7. Land use planning in the tsetse-infested area of the Zambezi Valley has been the subject of two FAO consultancies (Green, 1985; Brunt et al, 1986). The latter study made a broad assessment of the development potential of the Valley and made recommendations for strengthening and coordination of land use planning in the area. Emphasis was placed on the need to keep tsetse control, land use planning and the actual implementation of development projects in balance. The Zambezi Society (1988) recently compiled a directory of the many land use development projects in progress in the Zambezi Valley.
8. FAO is funding a project presently in progress to prepare a 'Master Plan' for the development of the Zambezi Valley and is providing manpower assistance to the planning unit of the Agricultural and Technical Extension Services Department (AGRITEX) of the Ministry of Lands, Agriculture and Rural Resettlement (MLARR).
9. Much of the tsetse-infested part of the Zambezi Valley comprises national parks and safari areas (protected areas; see Map 2), for which there is no present intention to change the designated land use. Outside these protected areas, three major land use planning projects at Omay, Kanyati and the Mid-Zambezi Valley (Map 2) cover much of the area remaining infested, or immediately threatened with reinvasion, by tsetse flies. The Omay (in preparation) and Kanyati (ARDA, 1987) schemes are being funded by the EEC. The Mid-Zambezi Valley Rural Development Programme (MZVRDP) is being funded by the African Development Bank (ADF, 1986). A donor is apparently interested to finance another large land use planning project in the Zambezi Valley to the east of the MZVRDP.
10. Traditional agro-pastoralism is likely to be an important form of future land use in all of these rural development programmes. In Zimbabwe this involves individually-farmed arable plots and communal grazing. In the present Communal Farming Areas, household arable plots average about 3 hectares, and about 80% of all households keep grazing animals including an average of about five cattle (GFA, 1987). The large majority of households have less than 12 cattle, although some have substantially more.

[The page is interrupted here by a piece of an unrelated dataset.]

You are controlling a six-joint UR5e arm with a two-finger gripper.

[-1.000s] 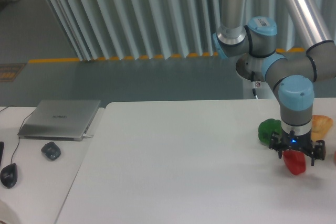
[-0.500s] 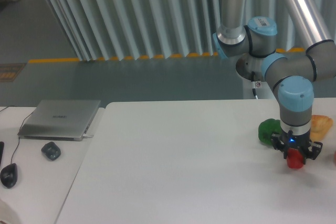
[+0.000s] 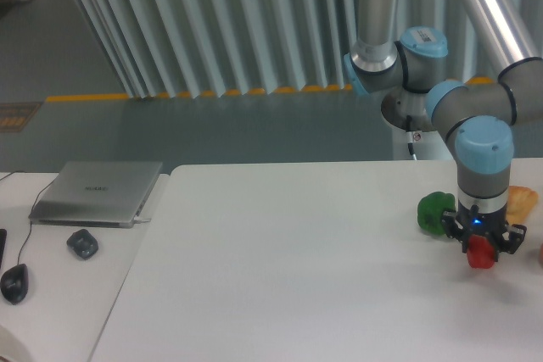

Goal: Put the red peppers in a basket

11. The role of cattle in the traditional farming system centres upon provision of draught power and not beef production. Animal draught power enables farmers in the Zambezi Valley to cultivate larger areas and to achieve better yields as a result of more effective and more timely ploughing (Barrett, preliminary results 1) as has been reported elsewhere in Zimbabwe (Shumba, 1984). Cattle also provide milk, manure and occasionally meat for the household. As a form of rural banking, surplus animals are sold for major cash requirements and livestock are used for bridewealth. Cattle ownership provides social status and livestock have ritual functions such as the honoring of ancestors.